## Exercise
Among these entries, count the lines containing the word "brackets" and answer with only the number.

(Data excerpts)
--- START ---

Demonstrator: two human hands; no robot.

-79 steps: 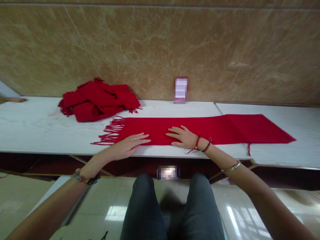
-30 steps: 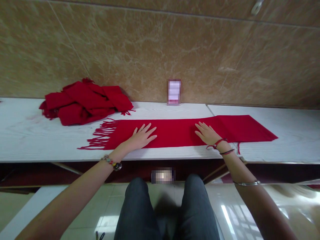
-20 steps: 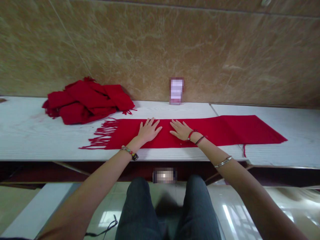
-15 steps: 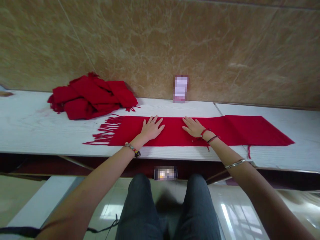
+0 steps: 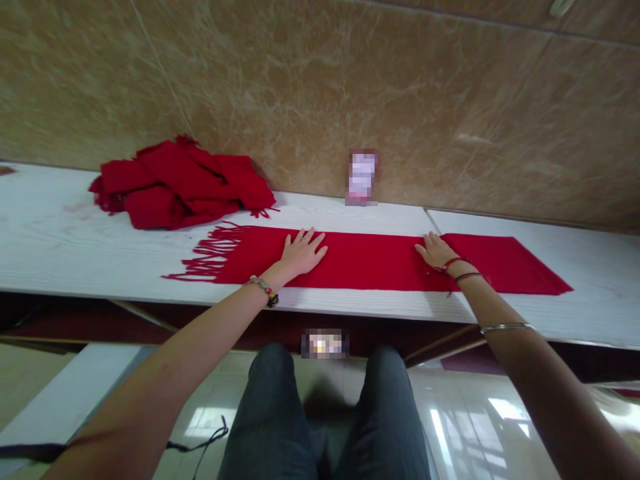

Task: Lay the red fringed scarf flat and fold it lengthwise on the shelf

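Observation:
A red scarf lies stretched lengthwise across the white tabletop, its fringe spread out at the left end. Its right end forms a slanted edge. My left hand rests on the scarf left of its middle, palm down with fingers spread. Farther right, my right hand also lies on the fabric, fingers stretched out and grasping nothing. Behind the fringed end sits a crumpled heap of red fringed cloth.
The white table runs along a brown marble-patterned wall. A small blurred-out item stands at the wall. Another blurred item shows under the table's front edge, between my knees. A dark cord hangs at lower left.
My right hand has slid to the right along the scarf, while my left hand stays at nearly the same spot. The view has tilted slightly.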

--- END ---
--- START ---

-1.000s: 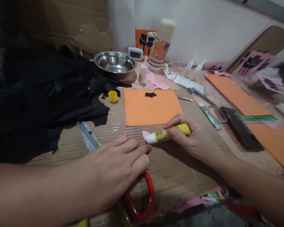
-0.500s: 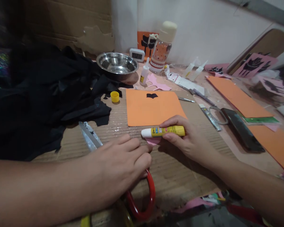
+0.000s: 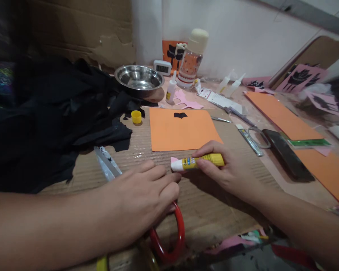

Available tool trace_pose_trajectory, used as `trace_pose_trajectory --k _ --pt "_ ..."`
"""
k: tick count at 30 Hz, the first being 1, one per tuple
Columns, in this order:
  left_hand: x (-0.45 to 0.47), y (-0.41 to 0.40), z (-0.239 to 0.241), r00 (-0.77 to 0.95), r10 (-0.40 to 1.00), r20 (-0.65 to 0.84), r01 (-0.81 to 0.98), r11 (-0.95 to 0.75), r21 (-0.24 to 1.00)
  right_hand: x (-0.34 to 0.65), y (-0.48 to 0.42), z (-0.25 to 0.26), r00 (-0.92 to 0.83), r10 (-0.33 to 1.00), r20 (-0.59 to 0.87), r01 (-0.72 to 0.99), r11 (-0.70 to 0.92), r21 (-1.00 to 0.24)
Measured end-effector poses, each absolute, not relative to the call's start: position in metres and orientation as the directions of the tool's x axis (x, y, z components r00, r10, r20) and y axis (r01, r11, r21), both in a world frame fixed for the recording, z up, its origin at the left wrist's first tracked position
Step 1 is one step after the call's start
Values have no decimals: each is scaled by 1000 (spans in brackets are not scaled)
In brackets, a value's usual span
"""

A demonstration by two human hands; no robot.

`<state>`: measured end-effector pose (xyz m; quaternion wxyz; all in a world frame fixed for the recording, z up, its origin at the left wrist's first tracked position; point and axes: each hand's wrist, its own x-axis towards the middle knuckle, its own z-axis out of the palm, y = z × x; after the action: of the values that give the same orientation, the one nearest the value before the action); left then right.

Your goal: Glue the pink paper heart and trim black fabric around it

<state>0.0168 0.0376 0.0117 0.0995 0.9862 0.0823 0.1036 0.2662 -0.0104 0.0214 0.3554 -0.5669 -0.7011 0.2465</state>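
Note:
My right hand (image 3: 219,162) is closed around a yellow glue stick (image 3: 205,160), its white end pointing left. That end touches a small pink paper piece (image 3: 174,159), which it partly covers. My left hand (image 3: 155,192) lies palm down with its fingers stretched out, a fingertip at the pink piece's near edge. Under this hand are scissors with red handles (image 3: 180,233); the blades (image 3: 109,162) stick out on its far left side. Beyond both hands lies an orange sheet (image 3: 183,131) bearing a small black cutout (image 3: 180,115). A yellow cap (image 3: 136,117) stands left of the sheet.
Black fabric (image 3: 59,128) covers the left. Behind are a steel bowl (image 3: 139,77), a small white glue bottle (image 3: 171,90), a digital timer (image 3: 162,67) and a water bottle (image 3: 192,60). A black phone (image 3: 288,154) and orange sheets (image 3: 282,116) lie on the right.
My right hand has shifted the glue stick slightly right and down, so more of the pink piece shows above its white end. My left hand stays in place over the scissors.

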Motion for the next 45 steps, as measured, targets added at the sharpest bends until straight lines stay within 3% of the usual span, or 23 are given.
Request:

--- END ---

## Written answer
2